Kösem, birçok kaynakta acımasızlığı anlatılan IV. Murad’ın kardeşleri Süleyman, Kasım, Bayezid’i (Mahiruze Haseki’nin oğlu) boğdurmasına mani olamamış, yalnız İbrahim’i masum ve ehliyetsiz göstererek haremin gizli bölümlerinde saklayıp korumuş, şehzadesi olmayan IV. Murad’dan sonra bu oğlunu tahta çıkarıp, Osmanoğulları ocağının devamını sağlamıştır.
IV. Murad tütün ve şarap, afyon yasağı getirmesine rağmen kendisi alkol ve şarabı fazlasıyla kullanıyordu. Zaten 29 yaşında teşemmuu kebedi, yani karaciğerin mumlaşmasından, günümüz tıbbıyla söylersek sirozdan yaşama veda etti. Murad’ın oğulları bebek iken öldü, yaşayan 6 kızı ise çeşitli paşalarla evlendirilmişti.
6. Oğlu Sultan İbrahim’in cariyelere ilgi duyması için çok çaba sarfetti.
Kösem, tahta ruhsal yapısı bozuk küçük oğlu İbrahim’in tahta çıkması ile bir kez daha gayrıresmi saltanat naibeliğini üstlendi. İbrahim’e (Deli İbrahim) dense de bu doğru değildir. Yıllarca haremde gizli saklı, bir nevi hapis hayatı ve her an öldürülme korkusu yaşamak, onun sinirlerini alt üst etmişti. Kösem Sultan bu kez, kadınlarla ilgilenmeyen oğlu İbrahim’in hanedanın devamı için, hareme ilgi duyması konusunda çabaladı.
Birçok hoca ve hekimi seferber etti. En nihayetinde, Safranbolulu Hüseyin Efendi (lakabı Cinci Hoca), Sultan İbrahim’in derdine çare buldu ve arka arkaya şehzadeleri oldu. Kösem saray içinde ve dışında kurduğu otoriteye karşın, çılgınlıklarını önleyemediği oğlu İbrahim’le araları açılınca, oğlunun hasekilerini bizzat döverek gücünü gösteriyordu.

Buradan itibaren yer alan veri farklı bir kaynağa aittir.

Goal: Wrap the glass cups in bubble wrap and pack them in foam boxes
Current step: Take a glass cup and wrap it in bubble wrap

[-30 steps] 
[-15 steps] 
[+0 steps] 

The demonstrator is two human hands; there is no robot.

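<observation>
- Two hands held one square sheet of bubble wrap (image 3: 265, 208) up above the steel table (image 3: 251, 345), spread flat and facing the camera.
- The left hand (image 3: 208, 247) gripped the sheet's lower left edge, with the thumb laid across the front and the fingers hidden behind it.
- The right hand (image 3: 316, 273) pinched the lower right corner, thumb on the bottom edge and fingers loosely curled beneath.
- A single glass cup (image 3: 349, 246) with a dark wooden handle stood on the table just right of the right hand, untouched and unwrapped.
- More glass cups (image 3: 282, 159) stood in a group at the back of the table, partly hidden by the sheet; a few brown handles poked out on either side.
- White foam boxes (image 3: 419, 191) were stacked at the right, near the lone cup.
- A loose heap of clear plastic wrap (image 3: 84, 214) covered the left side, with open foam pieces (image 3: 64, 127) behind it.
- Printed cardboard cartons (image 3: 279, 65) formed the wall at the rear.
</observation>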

7. Sultan İbrahim tahttan indirilince yerine 7 yaşındaki torunu IV. Mehmed tahta geçti.
Bir yandan da atamalardan, iltizam, mukataa (bir nevi vergi, gelirler denebilir) işlemlerinden rüşvet ve hediyeler alarak servetine servet katıyordu. Venedik Balyosu 1645’te “Valide Sultan son derece haris, aynı zamanda zengin, hatta Osmanlı ülkesinin en zengini. Kapıkulu askerlerini kendine bağlamıştır.” diye yazar.
Oğlu İbrahim yönetim bilgisinden yoksundu yanı sıra haremdeki çılgınlıkları, harcamaları, ulemayı rahatsız etti ve İbrahim’in tahttan indirilmesine karar verildi. İşte burada Kösem Sultan’ın sergilediği tutum takdire şayandır. Çünkü ulema, İbrahim’i tahttan indirip, oğlu IV. Mehmed’i (Avcı) tahta oturtmak istedi. Cülus törenini (tahta çıkış) camide yapmak istediler. Kösem buna karşı çıktı. Camide cülus olmaz Saray’a gelsinler dedi. Böyle davranarak devlet geleneğinden ödün vermedi.

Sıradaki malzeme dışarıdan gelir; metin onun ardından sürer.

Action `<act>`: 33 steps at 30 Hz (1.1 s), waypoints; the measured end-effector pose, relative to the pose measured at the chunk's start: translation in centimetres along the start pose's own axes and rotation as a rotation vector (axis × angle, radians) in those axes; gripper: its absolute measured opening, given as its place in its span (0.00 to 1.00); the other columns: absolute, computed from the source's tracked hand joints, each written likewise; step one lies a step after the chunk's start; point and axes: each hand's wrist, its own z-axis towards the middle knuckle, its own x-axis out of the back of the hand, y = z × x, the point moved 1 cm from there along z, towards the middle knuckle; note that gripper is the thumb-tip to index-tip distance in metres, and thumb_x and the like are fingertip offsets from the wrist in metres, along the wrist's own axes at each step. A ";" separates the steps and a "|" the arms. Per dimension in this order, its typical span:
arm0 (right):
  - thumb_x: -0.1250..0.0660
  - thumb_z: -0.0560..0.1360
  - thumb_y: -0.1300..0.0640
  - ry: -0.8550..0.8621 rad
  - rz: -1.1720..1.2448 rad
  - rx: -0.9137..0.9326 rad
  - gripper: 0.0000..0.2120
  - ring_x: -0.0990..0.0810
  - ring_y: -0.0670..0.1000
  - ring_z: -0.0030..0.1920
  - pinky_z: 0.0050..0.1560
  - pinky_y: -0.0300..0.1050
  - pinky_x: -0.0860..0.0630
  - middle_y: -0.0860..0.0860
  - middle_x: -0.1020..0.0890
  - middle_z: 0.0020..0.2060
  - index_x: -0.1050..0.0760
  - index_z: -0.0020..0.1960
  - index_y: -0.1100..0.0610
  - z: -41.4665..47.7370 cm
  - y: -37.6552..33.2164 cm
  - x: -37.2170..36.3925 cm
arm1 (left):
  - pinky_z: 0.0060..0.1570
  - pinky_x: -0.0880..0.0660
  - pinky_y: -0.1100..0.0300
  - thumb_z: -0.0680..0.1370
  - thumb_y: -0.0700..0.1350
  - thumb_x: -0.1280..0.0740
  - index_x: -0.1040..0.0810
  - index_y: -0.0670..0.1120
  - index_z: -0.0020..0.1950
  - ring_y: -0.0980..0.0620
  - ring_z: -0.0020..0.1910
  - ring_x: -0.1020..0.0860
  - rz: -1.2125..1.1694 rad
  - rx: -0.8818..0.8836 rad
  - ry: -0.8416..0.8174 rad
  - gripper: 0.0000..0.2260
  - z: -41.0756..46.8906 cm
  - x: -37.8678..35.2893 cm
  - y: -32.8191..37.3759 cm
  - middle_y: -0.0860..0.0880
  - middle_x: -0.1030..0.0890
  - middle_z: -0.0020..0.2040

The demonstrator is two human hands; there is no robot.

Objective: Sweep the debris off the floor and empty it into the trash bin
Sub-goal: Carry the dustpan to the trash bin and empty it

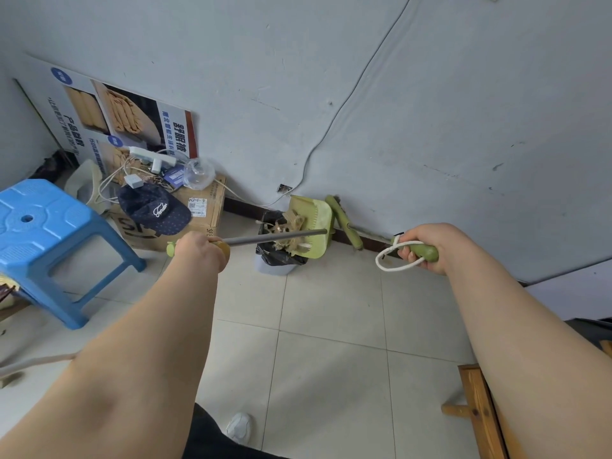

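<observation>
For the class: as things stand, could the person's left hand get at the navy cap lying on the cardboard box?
Probably not at once. The left hand is closed on the dustpan handle, holding the dustpan tipped over the trash bin. The navy cap lies uncovered just beyond it on the cardboard box, so only the grip prevents it.

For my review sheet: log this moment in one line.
phase: emptying | left hand: grips dustpan handle, tipped over trash bin | right hand: grips broom handle

Green dustpan [314, 223] tipped over black-lined trash bin [278, 256]
</observation>
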 end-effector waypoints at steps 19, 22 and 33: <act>0.40 0.76 0.69 -0.019 0.008 0.016 0.10 0.28 0.46 0.18 0.18 0.32 0.32 0.57 0.25 0.32 0.26 0.37 0.63 -1.0 1.0 2.1 | 0.43 0.24 0.69 0.81 0.46 0.41 0.26 0.44 0.49 0.55 0.18 0.37 -0.159 0.161 -0.060 0.08 -4.7 -0.3 -0.2 0.53 0.31 0.29; 0.41 0.77 0.68 -0.030 0.014 0.011 0.11 0.28 0.45 0.17 0.17 0.32 0.32 0.57 0.25 0.33 0.26 0.37 0.63 -1.2 1.3 2.4 | 0.32 0.26 0.65 0.81 0.44 0.41 0.27 0.46 0.54 0.54 0.18 0.36 -0.080 0.113 -0.104 0.06 -5.8 0.0 0.1 0.52 0.32 0.30; 0.41 0.76 0.69 -0.057 0.052 0.006 0.10 0.27 0.47 0.18 0.17 0.33 0.32 0.57 0.25 0.31 0.25 0.38 0.64 -0.6 1.9 3.6 | 0.38 0.24 0.65 0.80 0.43 0.40 0.23 0.43 0.48 0.53 0.22 0.31 0.084 -0.003 -0.075 0.07 -6.7 0.2 1.1 0.50 0.27 0.31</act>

Saraya gelen Ulema ve Ocak Ağaları ile başını siyah ipek bir örtüyle örtmeyi yeterli görüp, harem dairesinin girişinde yüz yüze görüşüp, tartışırken akılcı ve sağduyulu davranmıştır. Ulemayı, oğlu İbrahim’i uyarmadıkları için eleştirmiş. Daha sonra oğlunun tahttan indirilip, yerine 7 yaşındaki torunu IV. Mehmed’in tahta oturtulmasını kabul edişi ve değişikliğin sorumluluğunu kabul edişi, Mahpeyker Kösem Sultan’ın kritik bir dönemde dirayetli ve öngörülü olduğunu kanıtlar. Oğlu İbrahim daha sonra boğdurulur.
8. Torunu IV. Mehmed’i zehirleme teşebbüsünde bulunduğu için boğduruldu.
Kösem, Valide Sultanlığı, IV. Mehmed’in annesi Hatice Turhan Sultan’a bırakması gerekiyordu. Ama öyle olmadı. Entrikalarına devam etti. Her zaman soğukkanlı olan Kösem Sultan yaşlılığından olsa gerek bazı davranışlarıyla saraydaki iki güçlü örgütü karşısına aldığının farkında değildi. Bunlar Enderun İçoğlanları ve Zenci Hadımlardı. Hatice Turhan Sultan ise bu 2 örgütü yanına alarak kayınvalidesini tasfiye etmeyi amaçlıyordu. Kösem bunu farkedince, hırsı, ihtirası olmayan diğer gelini Dilaşub’un oğlu II. Süleyman’ı tahta çıkarmak için torunu IV. Mehmed’i zehirlemeyi düşündü. Bunun için saray helvacıbaşı Üveys’ten 2 kavanoz zehirli şerbet hazırlamasını istedi. Gelini Hatice Turhan Sultan durumu haber aldı. Ve Ramazan’ın 17. günü 2 Eylül 1651’de Harem korkunç bir hesaplaşmaya sahne oldu.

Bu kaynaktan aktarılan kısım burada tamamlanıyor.